Wednesday, April 26, 2006

LIFE REALLY IS LIKE HIGH SCHOOL...

I'm enrolled at the French Culinary Institute (FCI) in a 10-month program called Classic Culinary Arts 1. It's a 600 hour program, three nights a week, Monday, Wednesday, and Friday from 5:45 p.m. to 10:45 p.m. The school has a restaurant called L'Ecole (French for 'the school') where eventually, higher-level students cook quality, reasonably-priced prix-fixe meals for the public.

The 10 month program is broken down into 4 different levels. Here's how the FCI website describes them:

Level I, Basic Techniques of Cooking
From the very first day of your culinary education, you will be cooking - in chef's uniform - learning, hands on, the fundamental skills and techniques required for great cuisine. You'll be doing knifework; learning to work in a brigade (team) to accomplish complex tasks quickly; studying and preparing various cuts of meat, fowl, seafood and vegetables; making stocks and sauces; understanding seasoning; creating five classic pâtes; three classic appareils; and five classic crèmes. You'll also learn all about food storage, and a level of organization and cleanliness that will be welcomed in any commercial kitchen, anywhere.

Level 2, Intermediate
Now, with the basic skills in place, you'll use them until they are second nature, as you begin cooking for others-the chef's meal. Every day, you'll be cooking from one of the five departments of the kitchen: garde-manger, fish, meat, pastry, or staff meal. Teamwork becomes all-important; you discover how to work with creativity, efficiency and elegance in meeting daily deadlines. Responding to your Chef-Instructor or Chef de Partie. You learn the elements of menu planning and presentation, pairing tastes and colors, raw and cooked foods. Here, too, you start to recognize the details that set the standard and execute them carefully and consistently.

Level 3 & 4, Advanced Restaurant Service
Level 3 is where mastery begins for all students in L'Ecole's kitchen setting, as you rotate through the garde-manger (appetizers, salads, and other cold dishes) , poissonier (fish), saucier (sauces and some meat dishes involving sauce), and patissier (pastry) stations, and also work in entremetier (dishes accompanying the main dish). Speed, accuracy, consistency, and teamwork become paramount.
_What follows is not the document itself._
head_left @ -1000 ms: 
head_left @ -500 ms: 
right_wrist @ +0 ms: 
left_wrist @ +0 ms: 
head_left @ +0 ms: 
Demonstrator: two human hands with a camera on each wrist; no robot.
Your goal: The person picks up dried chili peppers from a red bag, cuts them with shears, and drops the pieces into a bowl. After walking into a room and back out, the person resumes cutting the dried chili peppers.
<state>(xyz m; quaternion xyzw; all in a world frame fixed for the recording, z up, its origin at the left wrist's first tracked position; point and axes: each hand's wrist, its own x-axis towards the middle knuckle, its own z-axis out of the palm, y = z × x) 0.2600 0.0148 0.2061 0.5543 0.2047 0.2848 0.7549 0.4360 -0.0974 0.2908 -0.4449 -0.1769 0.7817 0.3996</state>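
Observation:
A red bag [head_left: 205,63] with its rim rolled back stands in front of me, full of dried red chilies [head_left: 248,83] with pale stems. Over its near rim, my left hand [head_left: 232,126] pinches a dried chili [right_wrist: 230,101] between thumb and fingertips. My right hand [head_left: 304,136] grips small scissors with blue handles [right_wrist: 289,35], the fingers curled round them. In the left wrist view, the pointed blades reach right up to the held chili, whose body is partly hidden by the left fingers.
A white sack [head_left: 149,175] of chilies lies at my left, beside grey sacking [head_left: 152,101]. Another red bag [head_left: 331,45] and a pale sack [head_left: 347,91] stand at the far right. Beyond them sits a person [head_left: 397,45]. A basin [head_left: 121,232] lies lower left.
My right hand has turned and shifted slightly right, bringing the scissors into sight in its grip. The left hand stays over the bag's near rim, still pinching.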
As your taste and eye become more developed, you will learn to prepare a special daily restaurant menu. With the creation of your new dish, you'll be responsible for preparing a chronology sheet, recipe ingredients, cooking procedures, and plating requirements. Ultimately, at Level IV, you will be working as Chef de Partie, and part of the team assuming responsibility for the daily menu at L'Ecole.

You'll not only prepare foods using all the cooking methods you've learned, you'll learn to adapt these classic techniques to create contemporary dishes. Adaptability, flexibility, and grace under fire will count as much as mastery of cooking. Ultimately, you'll plan and complete a creative project that will allow you to express all your individuality and mastery and set the tone for your career. You'll be amazed at what you can do. Creatively. Efficiently. And well. Upon graduation, you'll be ready to work competently in the finest commercial kitchens.


The disadvantage of the program I've chosen is that I won't get the intensive instruction on bread-making. I'm going to have to do something to compensate for that. I'm also considering taking some wine classes outside of school once I've graduated.

In Level 1 we were in a kitchen on the second floor (left), removed from the restaurant kitchen. Each class-night we would go downstairs to the Level 2 kitchen (where I am currently) to get the dinner prepared by students for students, instructors and dishwashers alike. The Level 2 kitchen is attached to the school's restaurant kitchen but still separate. We can see the Level 3 & 4 kitchen area and we interact with the students in those levels but in a way, it really is like high school all over again. We're still sophomores who haven't passed the midterm which allows us to cook for the restaurant kitchen and some of the upper level students haven't been shy about showing us their general disapproval. Hopefully that will change once we move into the Level 3 kitchens.